Falsterbo Lighthouse (Falsterbo fyr) . To the north-east of the lighthouse is the city of Skanör-Falsterbo, to the south-east of the lighthouse are some of the finest sandy beaches in Sweden and surrounding the lighthouse is the golf course of the Falsterbo Golf Club.

== History ==
The sea route past the Falsterbo Headland has always been dangerous, because of the moving sand banks hidden under the sea. In 1230 the Dominikans from Lübeck sent a letter to the Danish king Valdemar with a request that a "mark" should be built to warn seafarers. There is no evidence that it was ever built. Most likely is that a prominent house at Falsterbo and The Church of Santa Maria were used as seamarks.

In 1636, a lever light known as a "swape" light was built nearby at Kolabacken. An iron basket full of burning coal was hoisted up and down by a balanced bar, hence the light was moving and easier to detect. The coal fire was intensely red and could not be mistaken for a star or ship lantern. The remains of the beacon are still visible as a small hillock of ashes and coal, "Coal Hill" (Kolabacken). Towards the end of the 18th century the lever light was moved to the site of the present lighthouse, closer to the new shoreline.

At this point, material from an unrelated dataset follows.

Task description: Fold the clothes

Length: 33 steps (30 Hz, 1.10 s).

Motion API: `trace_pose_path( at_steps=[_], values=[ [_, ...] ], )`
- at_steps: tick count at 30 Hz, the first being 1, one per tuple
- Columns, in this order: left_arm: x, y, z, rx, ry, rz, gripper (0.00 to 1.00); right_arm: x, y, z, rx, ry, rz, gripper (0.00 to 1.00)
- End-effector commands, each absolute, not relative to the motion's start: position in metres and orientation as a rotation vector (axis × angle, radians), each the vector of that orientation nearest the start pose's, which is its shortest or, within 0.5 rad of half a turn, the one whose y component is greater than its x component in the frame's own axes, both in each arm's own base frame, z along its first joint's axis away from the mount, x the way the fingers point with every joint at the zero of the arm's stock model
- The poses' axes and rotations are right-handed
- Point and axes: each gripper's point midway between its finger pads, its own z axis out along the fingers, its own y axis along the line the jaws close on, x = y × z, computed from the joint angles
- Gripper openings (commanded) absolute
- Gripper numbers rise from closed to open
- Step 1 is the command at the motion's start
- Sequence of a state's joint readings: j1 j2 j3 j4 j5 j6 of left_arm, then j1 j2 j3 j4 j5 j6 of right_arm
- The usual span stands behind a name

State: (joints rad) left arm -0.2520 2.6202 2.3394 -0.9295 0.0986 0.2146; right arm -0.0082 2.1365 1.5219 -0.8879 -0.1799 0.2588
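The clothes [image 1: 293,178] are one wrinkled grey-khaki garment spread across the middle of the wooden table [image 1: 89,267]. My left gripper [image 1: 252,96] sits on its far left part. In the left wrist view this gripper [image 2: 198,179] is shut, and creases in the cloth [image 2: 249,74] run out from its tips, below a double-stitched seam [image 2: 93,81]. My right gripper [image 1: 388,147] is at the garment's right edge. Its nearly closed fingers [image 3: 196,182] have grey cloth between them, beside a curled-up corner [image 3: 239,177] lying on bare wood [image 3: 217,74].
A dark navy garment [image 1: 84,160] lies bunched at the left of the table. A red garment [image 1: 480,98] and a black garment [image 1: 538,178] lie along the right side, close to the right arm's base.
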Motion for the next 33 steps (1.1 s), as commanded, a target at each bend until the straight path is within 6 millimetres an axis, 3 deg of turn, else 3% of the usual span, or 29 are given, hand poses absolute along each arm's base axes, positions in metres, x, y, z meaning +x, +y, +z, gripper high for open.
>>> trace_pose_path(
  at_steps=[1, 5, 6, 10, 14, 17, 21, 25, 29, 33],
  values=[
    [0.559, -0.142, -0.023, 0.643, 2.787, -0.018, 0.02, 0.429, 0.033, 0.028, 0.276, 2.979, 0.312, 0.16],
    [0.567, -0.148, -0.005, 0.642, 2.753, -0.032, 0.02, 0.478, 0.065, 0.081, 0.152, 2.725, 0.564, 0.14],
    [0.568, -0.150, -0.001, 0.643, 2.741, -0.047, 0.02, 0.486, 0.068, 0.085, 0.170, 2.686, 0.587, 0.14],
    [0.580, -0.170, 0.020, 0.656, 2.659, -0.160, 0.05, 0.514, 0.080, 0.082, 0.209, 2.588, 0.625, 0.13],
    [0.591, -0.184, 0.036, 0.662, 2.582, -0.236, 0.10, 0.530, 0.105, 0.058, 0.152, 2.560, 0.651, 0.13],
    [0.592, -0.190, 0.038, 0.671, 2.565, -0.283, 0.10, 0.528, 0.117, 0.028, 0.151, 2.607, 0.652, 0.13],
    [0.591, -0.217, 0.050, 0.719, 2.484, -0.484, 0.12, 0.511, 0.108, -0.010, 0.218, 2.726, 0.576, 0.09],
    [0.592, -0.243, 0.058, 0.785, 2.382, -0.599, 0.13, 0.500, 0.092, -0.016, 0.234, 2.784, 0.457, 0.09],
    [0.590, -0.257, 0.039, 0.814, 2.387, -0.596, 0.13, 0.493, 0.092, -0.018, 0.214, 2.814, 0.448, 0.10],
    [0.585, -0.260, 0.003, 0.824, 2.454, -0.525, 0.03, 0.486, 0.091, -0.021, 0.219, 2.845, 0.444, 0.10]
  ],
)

The lighthouse was built in 1793-96 and the "light" was a coal fire at the top. In 1842-43 the uppermost crenellated parts were replaced with the present lantern. Coal was replaced with rapeseed oil. The oil was very inflammable and the lighthouse keepers had to watch the lamp all night. To make a periodic light; a screen was moved around the lantern by heavy weights. Around 1850 a house for the keeper was built next to the lighthouse. At the end of the 19th century another house was built for the assistants to the lighthouse keeper.

Also when the oil was replaced with paraffin and, later gas, the screen still had to be moved around. When electric light was installed in 1935 the screen was removed and so were most of the staff. Only one lighthouse keeper remained. In 1972 the lighthouse was automated and the last keeper retired.

The lighthouse is 25 m high and 12 m broad. Nowadays it has no importance as a navigation mark and therefore the light is not very strong (ca. 4000 candela). It was totally turned off 1990–93. The interval of the light is intermittent: 4 seconds on, 1 second off, repeated.

== Present activities ==
Even though the lighthouse is managing itself nowadays, there are still many activities around it. Falsterbo is one of twenty synoptic weather stations in Sweden still staffed. Every three hours weather data (wind, temperature, air pressure, visibility, cloud cover etc.) are reported to the Swedish Meteorological and Hydrological Institute. In earlier days the weather observations were carried out by the lighthouse keepers.

The lighthouse garden is the ringing site of the Falsterbo Bird Observatory. Falsterbo is a premier site in Europe to watch autumn bird migration. Several millions of birds pass every autumn en route to wintering areas in Africa or southern Europe. Annually, about 25,000 small birds are trapped and ringed.

Every year on the last Sunday of August it is "Lighthouse Day". Then the lighthouse is open to the public. Visitors are shown not only the lighthouse itself but also bird ringing and the weather station.